Ces propositions sont avancées par des syndicalistes d’opposition qui ont une longue expérience d’un travail à contre-courant dans les très grandes entreprises contre les oligarchies bureaucratiques. Ces délégué(e)s ont acquis une certaine légitimité pas seulement parmi les militant(e)s de la gauche sociale, mais aussi parmi les travailleur(se)s dans leurs régions et leurs villes. C’est d’une grande importance, dans la vie sociale en Allemagne, qu’il y ait des militant(e)s qui incarnent à travers leur combat de longue date, leur personnalité, leur modestie, un autre type de syndicalisme.

Et la bureaucratie a peur que la gauche sociale gagne de plus en plus un visage qui soit différent aussi des politicien(ne)s du nouveau « Linkspartei ».

L’automobile et la santé à la pointe des luttes

Ce sont les différents groupes d’opposition chez Mercedes, Opel, Ford, dans les services publics, qui veulent dynamiser cette structuration à la base, sur le terrain, créer des forums pour l’avenir afin de débattre des perspectives de transformation sociale. Il ne faut pas une autre politique, mais faire la politique d’une autre manière. C’est à nous de faire la politique, trouver notre expression autonome indépendamment des partis établis ou pas encore établis.

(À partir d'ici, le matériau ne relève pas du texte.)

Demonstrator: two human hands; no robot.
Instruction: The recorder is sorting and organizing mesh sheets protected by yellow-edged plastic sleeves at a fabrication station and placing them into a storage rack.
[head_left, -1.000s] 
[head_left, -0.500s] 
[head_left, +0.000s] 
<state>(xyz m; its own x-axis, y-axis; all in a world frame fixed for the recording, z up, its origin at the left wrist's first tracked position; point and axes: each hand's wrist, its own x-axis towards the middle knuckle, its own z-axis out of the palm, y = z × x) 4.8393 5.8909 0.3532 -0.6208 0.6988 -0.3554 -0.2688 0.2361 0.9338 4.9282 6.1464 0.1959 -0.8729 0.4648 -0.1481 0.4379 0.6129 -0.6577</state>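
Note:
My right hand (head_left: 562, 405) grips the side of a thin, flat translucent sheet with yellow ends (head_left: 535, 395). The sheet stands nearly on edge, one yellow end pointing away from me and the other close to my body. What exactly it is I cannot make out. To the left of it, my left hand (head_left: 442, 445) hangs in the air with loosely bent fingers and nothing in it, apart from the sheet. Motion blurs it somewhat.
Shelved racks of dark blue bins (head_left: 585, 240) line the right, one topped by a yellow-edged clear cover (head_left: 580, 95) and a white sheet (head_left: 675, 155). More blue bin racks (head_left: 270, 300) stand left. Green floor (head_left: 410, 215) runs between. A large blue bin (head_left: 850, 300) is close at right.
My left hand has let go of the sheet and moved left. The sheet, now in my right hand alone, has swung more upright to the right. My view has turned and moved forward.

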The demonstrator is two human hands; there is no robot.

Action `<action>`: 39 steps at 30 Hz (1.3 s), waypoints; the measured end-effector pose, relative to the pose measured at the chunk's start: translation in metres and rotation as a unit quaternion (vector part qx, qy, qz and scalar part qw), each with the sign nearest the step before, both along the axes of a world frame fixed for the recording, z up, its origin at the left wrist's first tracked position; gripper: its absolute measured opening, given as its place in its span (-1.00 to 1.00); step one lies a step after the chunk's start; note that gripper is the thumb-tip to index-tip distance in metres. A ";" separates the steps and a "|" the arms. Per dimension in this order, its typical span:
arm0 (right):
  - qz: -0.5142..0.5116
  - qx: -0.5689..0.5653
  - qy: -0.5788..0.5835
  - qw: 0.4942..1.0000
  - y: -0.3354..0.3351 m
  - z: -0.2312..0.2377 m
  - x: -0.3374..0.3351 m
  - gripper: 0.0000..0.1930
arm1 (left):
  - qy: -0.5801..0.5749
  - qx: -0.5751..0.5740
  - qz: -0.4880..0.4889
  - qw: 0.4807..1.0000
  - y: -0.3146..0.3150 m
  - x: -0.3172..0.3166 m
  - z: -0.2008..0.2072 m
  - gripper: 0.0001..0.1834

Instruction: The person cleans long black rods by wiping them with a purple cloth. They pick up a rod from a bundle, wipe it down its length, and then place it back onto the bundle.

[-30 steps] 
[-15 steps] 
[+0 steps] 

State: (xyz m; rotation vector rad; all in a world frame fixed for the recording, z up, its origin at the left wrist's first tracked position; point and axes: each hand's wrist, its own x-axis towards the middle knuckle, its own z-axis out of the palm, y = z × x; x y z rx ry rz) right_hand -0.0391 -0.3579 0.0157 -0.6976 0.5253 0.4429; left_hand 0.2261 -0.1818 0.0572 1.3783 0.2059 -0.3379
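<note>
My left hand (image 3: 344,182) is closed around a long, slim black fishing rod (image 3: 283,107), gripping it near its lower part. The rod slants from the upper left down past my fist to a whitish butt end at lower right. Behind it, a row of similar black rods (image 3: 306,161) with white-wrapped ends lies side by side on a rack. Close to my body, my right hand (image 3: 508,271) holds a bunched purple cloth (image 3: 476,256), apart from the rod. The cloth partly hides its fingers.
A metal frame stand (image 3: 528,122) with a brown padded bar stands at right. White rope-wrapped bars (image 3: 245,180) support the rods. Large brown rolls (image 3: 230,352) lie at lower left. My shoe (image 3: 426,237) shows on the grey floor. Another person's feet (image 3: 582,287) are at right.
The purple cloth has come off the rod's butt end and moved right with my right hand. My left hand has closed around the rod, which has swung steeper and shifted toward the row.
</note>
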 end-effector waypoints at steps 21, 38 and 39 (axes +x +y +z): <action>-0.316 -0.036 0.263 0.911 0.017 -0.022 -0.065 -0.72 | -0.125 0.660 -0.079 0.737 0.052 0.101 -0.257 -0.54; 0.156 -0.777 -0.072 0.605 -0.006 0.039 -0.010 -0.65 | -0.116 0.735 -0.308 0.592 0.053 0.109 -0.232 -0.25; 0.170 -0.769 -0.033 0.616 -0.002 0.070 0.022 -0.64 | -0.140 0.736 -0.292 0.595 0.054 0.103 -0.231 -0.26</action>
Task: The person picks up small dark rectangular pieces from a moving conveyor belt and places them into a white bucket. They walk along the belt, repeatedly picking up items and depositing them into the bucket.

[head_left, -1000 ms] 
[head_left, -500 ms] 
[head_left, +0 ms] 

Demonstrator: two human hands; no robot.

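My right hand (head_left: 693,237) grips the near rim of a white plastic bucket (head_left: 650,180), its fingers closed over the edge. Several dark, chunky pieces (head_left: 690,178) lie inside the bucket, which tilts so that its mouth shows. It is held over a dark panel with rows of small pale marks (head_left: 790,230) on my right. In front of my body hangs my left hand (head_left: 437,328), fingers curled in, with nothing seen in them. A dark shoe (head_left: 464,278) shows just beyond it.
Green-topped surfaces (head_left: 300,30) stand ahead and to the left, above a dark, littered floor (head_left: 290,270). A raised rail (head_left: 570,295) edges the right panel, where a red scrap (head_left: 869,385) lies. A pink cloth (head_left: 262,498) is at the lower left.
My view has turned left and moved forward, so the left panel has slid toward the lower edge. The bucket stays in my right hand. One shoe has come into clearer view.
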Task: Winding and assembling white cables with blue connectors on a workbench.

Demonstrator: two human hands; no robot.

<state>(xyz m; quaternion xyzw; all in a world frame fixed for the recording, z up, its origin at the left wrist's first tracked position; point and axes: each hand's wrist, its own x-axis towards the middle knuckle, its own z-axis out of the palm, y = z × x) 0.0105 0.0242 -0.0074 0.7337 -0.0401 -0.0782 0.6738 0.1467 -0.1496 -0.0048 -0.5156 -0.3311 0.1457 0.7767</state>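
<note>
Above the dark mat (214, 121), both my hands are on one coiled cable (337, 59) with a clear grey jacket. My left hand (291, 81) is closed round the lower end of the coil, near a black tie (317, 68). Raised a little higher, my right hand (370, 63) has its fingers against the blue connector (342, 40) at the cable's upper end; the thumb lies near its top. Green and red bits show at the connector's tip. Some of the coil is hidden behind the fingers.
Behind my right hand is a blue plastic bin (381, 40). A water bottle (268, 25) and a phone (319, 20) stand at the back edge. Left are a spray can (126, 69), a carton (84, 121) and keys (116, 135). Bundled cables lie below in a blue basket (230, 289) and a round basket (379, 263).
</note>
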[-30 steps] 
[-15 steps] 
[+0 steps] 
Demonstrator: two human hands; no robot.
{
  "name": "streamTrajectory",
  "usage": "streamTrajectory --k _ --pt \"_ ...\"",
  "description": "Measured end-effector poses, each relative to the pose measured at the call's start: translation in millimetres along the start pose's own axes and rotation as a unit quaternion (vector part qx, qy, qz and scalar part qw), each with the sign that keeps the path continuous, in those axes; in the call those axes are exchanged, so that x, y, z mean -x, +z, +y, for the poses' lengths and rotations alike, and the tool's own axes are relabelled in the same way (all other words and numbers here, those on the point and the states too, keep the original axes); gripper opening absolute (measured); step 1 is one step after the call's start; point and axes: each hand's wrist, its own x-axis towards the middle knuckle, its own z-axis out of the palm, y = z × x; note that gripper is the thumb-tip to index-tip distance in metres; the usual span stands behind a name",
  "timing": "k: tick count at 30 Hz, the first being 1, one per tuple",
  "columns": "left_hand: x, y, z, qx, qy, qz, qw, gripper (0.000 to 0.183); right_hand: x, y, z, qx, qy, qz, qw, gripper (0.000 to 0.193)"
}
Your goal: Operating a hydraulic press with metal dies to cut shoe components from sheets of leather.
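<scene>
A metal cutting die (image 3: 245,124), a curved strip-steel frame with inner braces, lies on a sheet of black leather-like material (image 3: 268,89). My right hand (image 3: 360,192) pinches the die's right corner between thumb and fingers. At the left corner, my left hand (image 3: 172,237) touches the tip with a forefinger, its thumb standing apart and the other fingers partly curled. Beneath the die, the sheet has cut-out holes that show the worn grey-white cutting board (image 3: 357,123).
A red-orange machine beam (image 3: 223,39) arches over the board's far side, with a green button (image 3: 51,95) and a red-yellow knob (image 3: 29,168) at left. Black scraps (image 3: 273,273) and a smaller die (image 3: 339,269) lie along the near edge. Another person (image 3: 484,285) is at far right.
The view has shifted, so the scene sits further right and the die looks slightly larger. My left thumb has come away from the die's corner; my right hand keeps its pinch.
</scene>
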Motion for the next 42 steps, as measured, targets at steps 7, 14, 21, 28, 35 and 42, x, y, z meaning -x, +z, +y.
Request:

Nous voulons unifier les travailleur(se)s pour dépasser l’individualisation, apprendre à se défendre, se lier aux différents mouvements sociaux. Mais la structuration doit partir d’en bas.

Il faut savoir qu’en Allemagne, il y a une mobilisation très inégale et très différente selon les régions. La région du Sud de l’Allemagne, autour de Stuttgart et Mannheim, connaît depuis quelques mois une très forte mobilisation aussi bien dans l’industrie (Alstom, Mercedes), que dans le secteur de la santé publique. Dans cette profession, les grèves spontanées se multiplient dans les hôpitaux avec une participation très, très large de tous les secteurs du personnel soignant. En même temps, il y a des réunions d’ensemble de tous les syndicats pour défendre la santé publique et le droit des travailleur(se)s et des usager(e)s de ce secteur. Cette petite transformation du contexte des luttes sociales est possible grâce à la présence d’une gauche dans les structures officielles du syndicat et le mouvement de la rue qui a ses racines dans les groupes alternatifs issus de la production.

Cette ambiance explique un peu comment et pourquoi est parti de cette région, le mouvement contre les organismes génétiquement modifiés (OGM) et avec des actions comme le fauchage volontaire. C’est un noyau de paysan(ne)s et d’apiculteurs/trices qui a créé ce réseau (www.gendreck-weg.de) qui a mené des actions de desobéissance civile contre les champs de maïs OGM en présence des paysan(ne)s suisses, français(es) et autrichien(ne)s.

Je voudrais signaler un dernier point important de la vie sociale et syndicale. Ce sont les élections des délégué(e)s syndicaux/ales qui se préparent dans les entreprises et surtout dans les grandes entreprises métallurgiques. Les délégué(e)s jouent un assez grand rôle dans le partenariat social à l’allemande. Et la présence ainsi que le succès des listes alternatives montrent bien l’influence et la combativité des travailleur(se)s.

En tout cas, l’Allemagne d’en bas bouge, réfléchit et montre de nouveau de petits signes de révolte.